» EXERCISE DIRECTIONS: Reproduce nothing beyond the line containing "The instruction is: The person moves". From the first line of the data below down to it, copy each line exactly, without the pictures.
===== RECORDS FOR THIS EXERCISE
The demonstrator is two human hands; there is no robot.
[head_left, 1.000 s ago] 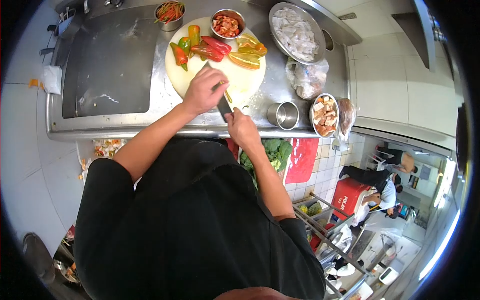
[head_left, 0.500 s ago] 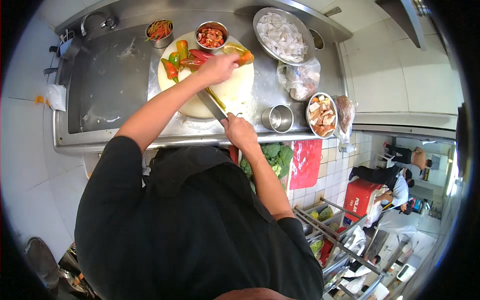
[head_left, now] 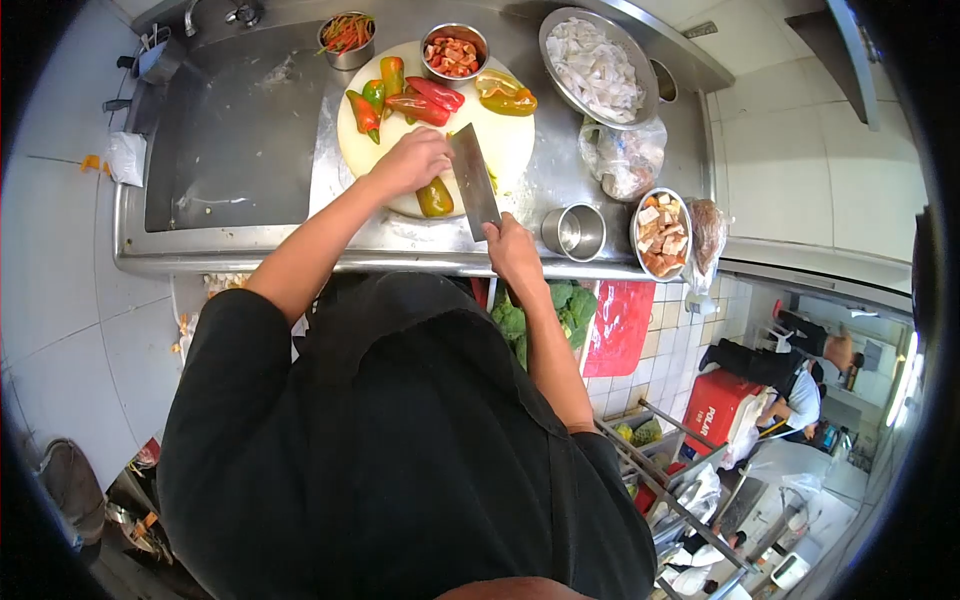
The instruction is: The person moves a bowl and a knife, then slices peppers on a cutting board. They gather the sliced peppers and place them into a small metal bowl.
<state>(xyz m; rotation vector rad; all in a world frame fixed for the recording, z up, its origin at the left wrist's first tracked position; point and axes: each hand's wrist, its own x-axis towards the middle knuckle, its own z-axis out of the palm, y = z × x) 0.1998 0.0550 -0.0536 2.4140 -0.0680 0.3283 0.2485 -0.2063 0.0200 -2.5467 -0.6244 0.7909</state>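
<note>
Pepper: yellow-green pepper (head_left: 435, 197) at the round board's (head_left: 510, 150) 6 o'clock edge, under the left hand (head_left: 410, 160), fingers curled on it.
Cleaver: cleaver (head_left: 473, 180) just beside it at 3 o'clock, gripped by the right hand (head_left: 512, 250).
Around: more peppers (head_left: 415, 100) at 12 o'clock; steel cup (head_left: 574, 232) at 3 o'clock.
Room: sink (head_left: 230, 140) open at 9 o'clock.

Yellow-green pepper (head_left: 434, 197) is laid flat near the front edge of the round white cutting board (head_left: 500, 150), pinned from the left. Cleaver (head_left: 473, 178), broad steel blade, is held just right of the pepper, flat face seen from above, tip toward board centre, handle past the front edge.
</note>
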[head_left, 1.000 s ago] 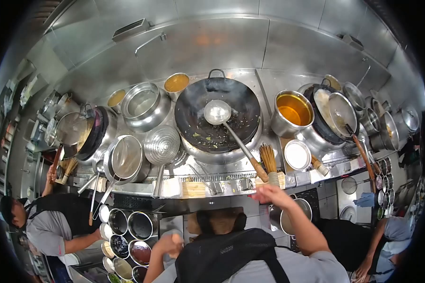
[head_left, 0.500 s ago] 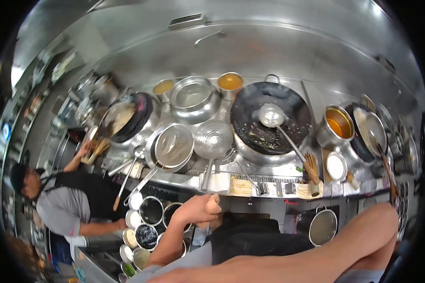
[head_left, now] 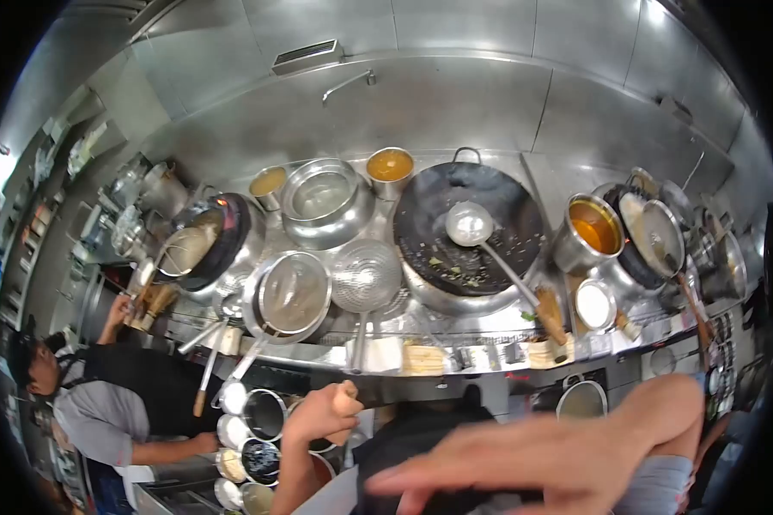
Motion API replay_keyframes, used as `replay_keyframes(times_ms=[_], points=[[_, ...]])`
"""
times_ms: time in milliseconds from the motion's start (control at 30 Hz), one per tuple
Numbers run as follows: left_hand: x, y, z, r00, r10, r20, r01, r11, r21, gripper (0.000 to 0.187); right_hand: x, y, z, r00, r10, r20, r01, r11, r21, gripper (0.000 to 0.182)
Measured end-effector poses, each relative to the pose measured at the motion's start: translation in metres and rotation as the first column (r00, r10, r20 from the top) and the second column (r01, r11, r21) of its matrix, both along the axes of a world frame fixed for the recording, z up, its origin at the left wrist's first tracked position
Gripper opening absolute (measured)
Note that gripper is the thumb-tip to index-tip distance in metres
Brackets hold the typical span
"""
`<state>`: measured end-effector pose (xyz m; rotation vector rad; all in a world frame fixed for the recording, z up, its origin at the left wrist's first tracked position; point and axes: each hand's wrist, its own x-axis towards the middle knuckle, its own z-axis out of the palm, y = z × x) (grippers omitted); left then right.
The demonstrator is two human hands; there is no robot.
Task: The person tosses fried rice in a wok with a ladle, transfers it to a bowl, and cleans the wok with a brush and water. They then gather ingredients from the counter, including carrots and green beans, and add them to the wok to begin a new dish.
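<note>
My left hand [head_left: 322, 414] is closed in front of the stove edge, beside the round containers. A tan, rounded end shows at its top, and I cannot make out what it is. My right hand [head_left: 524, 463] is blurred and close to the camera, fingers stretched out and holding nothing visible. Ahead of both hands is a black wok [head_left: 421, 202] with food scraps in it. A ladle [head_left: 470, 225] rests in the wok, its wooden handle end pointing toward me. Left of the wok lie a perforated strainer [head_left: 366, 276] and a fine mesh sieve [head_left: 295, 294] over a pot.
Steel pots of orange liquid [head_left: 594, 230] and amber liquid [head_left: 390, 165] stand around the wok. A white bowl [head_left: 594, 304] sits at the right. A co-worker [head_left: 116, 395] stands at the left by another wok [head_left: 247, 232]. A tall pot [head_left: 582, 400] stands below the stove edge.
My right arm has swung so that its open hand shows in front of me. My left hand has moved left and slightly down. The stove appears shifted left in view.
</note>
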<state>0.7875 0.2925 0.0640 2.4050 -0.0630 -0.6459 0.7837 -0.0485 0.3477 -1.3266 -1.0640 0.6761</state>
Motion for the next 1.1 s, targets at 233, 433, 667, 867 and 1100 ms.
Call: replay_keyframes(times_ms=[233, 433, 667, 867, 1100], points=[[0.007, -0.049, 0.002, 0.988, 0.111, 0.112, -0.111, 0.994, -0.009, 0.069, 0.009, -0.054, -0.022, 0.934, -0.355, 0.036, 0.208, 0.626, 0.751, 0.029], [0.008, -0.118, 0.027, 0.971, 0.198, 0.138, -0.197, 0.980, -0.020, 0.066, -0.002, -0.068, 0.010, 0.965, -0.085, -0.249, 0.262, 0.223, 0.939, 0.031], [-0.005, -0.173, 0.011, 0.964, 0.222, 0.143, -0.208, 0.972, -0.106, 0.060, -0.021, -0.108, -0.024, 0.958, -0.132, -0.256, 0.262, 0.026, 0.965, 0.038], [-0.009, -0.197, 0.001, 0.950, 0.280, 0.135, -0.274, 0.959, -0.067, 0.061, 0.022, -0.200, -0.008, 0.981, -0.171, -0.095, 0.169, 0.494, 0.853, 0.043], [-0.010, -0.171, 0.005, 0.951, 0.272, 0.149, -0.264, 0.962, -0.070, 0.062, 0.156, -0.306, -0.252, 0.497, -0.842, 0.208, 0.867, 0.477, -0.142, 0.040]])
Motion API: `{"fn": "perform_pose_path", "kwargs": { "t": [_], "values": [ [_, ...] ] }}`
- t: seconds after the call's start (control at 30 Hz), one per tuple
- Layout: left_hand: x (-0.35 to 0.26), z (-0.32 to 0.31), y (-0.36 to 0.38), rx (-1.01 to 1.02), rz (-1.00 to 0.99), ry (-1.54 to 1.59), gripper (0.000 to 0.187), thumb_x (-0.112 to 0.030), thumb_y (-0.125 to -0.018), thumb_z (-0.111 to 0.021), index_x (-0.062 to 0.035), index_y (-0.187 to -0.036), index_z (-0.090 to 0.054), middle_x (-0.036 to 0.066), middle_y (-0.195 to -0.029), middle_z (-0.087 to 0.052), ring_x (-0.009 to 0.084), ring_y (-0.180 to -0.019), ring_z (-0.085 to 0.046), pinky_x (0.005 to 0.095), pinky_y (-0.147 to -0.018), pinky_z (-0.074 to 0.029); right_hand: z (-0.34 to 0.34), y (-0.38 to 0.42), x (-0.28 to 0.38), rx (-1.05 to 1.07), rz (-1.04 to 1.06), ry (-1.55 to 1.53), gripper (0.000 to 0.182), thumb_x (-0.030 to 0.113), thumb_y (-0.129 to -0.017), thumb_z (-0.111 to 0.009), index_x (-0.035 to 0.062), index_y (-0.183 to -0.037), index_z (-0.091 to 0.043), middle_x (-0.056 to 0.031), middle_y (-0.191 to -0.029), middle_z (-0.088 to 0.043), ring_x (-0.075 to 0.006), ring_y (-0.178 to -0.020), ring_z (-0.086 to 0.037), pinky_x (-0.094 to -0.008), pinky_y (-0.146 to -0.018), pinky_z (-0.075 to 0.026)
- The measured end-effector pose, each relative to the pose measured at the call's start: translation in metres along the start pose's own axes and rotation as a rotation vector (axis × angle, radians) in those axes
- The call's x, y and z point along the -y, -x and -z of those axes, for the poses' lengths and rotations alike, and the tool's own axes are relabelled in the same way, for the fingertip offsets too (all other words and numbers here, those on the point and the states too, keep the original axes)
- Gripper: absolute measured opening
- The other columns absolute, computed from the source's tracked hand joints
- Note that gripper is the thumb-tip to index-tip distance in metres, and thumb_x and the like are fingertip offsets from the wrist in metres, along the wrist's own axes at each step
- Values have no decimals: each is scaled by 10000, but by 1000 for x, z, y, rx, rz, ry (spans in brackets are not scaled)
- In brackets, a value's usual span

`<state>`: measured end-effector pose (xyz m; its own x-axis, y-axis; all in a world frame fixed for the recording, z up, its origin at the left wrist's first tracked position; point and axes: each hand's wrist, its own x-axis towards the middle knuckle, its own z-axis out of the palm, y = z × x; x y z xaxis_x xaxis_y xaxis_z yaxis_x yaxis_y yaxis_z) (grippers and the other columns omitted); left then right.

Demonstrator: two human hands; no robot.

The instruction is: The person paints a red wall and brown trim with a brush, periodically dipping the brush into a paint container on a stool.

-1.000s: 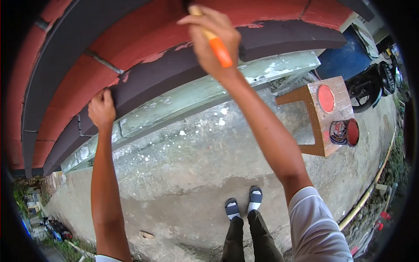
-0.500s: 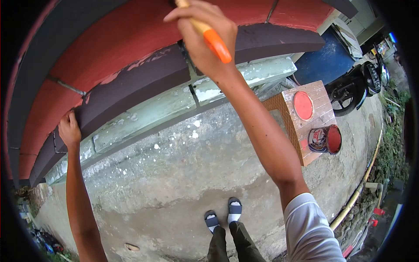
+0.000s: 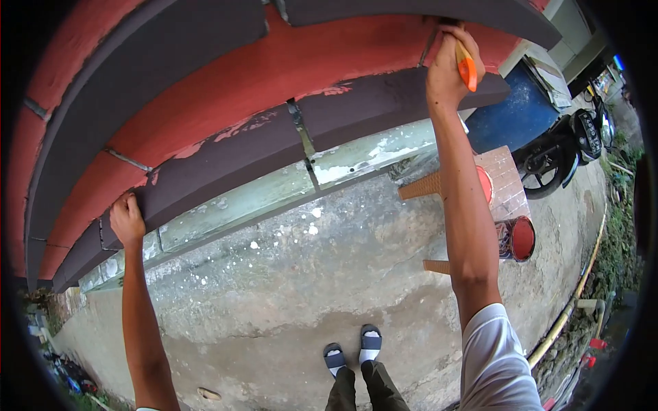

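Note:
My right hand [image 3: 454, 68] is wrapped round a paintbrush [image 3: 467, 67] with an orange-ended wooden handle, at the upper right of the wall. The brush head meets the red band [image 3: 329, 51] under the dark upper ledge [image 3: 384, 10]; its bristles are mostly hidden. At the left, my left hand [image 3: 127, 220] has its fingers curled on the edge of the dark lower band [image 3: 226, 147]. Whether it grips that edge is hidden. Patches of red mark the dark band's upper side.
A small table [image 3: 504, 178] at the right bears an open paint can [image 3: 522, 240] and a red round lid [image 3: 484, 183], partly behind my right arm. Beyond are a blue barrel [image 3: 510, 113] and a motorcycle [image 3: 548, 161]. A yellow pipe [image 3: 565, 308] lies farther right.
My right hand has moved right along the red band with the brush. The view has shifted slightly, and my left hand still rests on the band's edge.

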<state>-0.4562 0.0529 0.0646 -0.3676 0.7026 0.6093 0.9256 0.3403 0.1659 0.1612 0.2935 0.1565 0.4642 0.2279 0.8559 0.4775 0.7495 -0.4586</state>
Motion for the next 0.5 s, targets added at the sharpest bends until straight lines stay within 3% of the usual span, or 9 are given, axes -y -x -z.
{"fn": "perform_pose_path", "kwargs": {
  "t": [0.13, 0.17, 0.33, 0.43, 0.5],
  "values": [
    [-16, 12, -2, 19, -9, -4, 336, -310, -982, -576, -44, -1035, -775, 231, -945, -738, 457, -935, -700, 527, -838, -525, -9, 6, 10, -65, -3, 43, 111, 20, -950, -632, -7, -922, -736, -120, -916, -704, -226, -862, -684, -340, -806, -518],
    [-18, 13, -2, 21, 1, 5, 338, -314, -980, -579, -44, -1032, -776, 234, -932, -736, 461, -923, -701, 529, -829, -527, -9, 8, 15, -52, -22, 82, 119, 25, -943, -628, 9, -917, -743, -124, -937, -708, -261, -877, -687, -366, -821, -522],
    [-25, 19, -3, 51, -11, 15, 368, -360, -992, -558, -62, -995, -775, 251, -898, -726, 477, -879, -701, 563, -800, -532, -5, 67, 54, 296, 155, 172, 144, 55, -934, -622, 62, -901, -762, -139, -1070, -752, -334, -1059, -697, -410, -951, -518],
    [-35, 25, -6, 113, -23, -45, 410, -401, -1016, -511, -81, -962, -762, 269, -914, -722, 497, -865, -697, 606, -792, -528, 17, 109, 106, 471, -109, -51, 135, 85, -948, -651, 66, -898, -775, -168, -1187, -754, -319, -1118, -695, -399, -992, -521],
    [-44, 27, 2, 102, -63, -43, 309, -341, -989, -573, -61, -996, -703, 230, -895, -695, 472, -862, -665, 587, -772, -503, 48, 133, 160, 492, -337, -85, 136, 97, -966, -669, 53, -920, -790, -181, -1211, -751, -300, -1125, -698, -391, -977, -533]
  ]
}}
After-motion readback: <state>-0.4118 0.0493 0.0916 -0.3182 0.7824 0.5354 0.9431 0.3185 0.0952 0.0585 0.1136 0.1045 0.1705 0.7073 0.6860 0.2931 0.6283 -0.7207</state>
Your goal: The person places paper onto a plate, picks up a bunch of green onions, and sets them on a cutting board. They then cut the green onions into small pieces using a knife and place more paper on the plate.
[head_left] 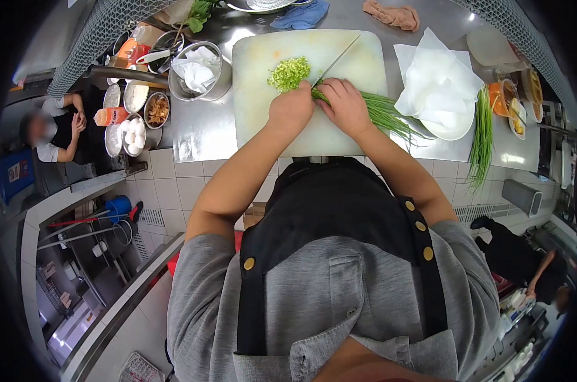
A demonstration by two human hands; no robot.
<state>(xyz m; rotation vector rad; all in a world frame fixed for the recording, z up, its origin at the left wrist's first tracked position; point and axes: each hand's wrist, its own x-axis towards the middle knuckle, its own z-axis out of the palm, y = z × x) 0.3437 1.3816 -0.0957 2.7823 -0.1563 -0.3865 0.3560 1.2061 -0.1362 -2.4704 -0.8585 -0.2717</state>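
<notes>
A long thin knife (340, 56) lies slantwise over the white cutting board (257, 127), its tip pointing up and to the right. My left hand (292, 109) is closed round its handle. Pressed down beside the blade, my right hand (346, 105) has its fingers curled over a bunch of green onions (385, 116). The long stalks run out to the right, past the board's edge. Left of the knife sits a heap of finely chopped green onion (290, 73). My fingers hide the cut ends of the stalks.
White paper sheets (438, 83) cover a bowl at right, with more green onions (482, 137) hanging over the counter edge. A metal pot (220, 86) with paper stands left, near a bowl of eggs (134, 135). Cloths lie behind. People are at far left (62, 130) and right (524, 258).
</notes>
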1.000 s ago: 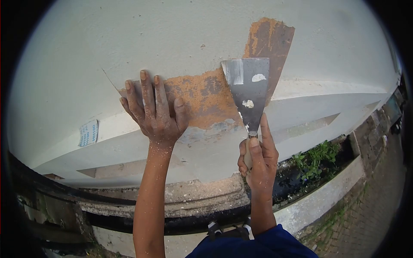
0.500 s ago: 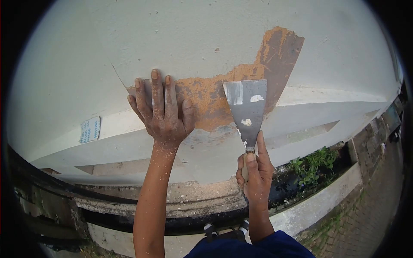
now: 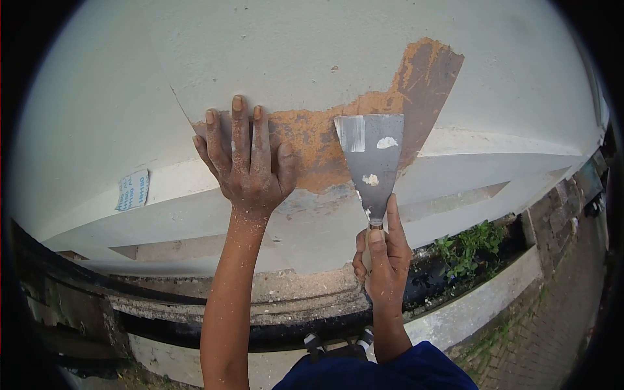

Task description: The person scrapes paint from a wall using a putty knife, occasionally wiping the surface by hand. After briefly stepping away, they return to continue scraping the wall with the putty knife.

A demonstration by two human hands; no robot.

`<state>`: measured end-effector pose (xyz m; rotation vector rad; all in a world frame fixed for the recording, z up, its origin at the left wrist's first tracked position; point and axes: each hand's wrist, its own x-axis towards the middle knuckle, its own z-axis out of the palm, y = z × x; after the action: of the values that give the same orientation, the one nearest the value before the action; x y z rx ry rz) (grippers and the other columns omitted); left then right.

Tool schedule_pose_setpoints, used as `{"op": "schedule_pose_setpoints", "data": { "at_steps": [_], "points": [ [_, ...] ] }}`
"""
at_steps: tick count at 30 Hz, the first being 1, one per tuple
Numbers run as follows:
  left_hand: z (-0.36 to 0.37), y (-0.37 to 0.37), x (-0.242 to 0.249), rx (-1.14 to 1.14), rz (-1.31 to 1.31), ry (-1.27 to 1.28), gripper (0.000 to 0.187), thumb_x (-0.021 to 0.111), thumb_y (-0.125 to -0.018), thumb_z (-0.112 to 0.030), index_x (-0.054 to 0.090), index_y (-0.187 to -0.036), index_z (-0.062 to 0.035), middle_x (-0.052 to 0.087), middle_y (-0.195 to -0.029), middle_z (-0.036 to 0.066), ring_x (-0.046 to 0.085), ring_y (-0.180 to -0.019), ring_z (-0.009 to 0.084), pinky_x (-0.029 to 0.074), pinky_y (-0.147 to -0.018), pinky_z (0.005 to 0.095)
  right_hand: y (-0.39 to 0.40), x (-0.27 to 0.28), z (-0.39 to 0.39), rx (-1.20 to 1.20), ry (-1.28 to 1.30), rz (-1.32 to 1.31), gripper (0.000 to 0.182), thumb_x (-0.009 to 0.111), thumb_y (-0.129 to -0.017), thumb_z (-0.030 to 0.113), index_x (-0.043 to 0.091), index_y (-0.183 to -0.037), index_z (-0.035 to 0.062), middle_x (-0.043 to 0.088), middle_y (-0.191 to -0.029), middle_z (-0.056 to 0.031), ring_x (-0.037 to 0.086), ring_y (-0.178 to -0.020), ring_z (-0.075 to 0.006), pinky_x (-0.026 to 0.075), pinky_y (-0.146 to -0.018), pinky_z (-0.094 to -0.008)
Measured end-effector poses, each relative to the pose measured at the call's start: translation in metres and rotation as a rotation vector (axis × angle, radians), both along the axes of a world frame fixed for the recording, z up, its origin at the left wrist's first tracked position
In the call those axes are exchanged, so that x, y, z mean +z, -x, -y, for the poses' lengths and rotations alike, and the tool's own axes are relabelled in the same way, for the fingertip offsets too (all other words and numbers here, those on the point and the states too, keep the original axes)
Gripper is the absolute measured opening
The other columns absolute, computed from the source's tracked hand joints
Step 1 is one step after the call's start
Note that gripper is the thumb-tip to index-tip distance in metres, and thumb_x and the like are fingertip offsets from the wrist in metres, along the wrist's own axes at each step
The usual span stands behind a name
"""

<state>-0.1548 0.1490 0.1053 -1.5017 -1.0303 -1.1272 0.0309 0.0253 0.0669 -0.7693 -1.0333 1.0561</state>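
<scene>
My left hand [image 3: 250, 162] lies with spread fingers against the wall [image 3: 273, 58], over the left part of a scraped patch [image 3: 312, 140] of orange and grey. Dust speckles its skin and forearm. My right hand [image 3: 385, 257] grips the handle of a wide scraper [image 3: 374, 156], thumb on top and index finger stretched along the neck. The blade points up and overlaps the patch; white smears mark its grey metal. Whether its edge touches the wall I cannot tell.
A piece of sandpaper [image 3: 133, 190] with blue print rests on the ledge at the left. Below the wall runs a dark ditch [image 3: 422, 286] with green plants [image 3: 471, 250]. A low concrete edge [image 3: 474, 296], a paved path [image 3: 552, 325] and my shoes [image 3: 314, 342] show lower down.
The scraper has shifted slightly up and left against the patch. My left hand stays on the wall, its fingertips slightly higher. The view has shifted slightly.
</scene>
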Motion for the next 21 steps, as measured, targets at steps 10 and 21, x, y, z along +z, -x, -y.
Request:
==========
» YOUR SOLUTION:
The demonstrator is two human hands; there is no robot.
[head_left, 1.000 s ago] 
[head_left, 0.500 s ago] 
[head_left, now] 
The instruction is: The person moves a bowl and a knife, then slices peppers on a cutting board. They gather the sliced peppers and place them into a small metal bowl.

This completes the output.